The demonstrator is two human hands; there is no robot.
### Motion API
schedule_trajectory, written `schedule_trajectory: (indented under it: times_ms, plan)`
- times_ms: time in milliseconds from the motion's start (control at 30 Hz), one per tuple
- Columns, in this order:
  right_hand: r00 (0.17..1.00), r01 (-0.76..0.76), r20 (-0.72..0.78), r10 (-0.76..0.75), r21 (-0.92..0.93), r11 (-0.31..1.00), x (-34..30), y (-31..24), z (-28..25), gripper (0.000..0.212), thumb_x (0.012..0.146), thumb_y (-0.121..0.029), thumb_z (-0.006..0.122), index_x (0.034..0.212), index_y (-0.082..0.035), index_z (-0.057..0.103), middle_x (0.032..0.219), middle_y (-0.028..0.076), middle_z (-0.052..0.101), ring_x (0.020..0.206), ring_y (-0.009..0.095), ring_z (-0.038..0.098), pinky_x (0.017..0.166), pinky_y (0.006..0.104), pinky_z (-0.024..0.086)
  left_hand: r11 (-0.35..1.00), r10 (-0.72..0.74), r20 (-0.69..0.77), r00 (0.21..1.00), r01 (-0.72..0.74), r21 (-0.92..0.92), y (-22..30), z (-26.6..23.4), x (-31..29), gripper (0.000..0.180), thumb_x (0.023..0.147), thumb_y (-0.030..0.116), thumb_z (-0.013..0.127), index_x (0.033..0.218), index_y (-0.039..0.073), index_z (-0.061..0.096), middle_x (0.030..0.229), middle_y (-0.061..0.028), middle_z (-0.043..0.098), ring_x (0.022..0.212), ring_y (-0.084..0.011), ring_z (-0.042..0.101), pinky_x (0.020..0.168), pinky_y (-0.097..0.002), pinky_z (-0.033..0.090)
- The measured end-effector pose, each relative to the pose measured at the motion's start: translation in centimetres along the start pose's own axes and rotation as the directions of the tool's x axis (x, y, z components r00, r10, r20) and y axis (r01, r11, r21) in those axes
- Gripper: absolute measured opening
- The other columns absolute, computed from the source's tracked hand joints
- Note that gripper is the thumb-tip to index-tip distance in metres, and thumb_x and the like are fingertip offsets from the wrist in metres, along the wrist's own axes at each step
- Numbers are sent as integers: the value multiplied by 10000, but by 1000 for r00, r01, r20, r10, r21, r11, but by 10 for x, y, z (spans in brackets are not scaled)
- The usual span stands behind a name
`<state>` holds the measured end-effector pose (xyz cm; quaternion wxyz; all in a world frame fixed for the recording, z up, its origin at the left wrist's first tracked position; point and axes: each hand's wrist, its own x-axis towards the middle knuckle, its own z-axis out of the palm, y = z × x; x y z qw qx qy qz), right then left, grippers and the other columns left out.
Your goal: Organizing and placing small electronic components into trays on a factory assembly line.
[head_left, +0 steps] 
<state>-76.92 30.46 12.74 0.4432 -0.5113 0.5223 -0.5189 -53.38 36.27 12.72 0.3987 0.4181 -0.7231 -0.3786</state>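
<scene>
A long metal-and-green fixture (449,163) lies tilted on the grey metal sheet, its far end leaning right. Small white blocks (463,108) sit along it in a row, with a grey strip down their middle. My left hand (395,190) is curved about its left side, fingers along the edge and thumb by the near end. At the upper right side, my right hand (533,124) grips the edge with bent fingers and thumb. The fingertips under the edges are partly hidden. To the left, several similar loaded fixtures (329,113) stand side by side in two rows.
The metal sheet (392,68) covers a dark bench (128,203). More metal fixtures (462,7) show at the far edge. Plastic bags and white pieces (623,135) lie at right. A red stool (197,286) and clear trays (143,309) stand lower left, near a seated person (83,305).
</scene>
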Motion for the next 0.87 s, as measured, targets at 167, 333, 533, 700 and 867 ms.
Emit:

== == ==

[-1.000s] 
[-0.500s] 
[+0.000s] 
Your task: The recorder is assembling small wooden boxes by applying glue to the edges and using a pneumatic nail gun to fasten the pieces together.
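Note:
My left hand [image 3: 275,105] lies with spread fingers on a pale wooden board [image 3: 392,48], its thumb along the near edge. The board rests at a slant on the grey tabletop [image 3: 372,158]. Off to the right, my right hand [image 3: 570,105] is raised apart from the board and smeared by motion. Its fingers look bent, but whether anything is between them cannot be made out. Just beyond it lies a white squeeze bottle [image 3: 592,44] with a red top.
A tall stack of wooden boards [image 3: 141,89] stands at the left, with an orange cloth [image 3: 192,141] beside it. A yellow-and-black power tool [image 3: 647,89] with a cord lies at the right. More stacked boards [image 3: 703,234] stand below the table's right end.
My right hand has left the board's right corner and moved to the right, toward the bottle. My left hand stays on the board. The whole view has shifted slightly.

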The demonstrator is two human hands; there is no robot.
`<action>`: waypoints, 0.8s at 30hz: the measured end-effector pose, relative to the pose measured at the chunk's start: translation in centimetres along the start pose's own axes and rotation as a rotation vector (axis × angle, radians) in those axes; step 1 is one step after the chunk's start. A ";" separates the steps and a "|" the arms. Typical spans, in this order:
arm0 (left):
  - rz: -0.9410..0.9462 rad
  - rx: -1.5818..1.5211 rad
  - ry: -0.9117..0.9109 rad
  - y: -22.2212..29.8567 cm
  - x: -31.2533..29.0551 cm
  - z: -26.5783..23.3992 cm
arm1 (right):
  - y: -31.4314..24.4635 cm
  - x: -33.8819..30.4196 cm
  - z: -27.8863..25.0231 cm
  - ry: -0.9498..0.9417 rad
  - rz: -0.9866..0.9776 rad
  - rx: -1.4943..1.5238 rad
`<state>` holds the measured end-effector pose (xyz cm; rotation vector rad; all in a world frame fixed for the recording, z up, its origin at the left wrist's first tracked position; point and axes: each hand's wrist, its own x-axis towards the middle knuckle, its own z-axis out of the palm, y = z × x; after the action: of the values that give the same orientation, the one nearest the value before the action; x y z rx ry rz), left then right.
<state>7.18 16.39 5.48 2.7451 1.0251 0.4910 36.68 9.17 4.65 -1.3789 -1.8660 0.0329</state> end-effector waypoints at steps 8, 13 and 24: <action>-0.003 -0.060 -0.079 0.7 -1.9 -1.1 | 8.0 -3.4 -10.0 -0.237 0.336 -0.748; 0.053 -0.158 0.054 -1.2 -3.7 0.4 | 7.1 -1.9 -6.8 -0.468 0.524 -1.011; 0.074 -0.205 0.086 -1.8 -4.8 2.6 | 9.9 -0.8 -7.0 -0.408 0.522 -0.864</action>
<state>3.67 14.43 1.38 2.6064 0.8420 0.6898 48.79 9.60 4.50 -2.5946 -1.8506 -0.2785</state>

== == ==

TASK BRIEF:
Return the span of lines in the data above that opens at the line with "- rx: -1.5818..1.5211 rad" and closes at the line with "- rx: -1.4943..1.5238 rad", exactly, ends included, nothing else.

REPLY TO THE EXERCISE:
  - rx: -1.5818..1.5211 rad
  - ry: -0.9117..0.9109 rad
  - y: -22.2212..29.8567 cm
  - x: -31.2533..29.0551 cm
  - z: -26.5783..23.3992 cm
arm1 (right):
  - y: -31.4314..24.4635 cm
  - x: -33.8819..30.4196 cm
  - z: -27.8863..25.0231 cm
  - ry: -0.9498..0.9417 rad
  - rz: -0.9866..0.9776 rad
  - rx: -1.4943..1.5238 rad

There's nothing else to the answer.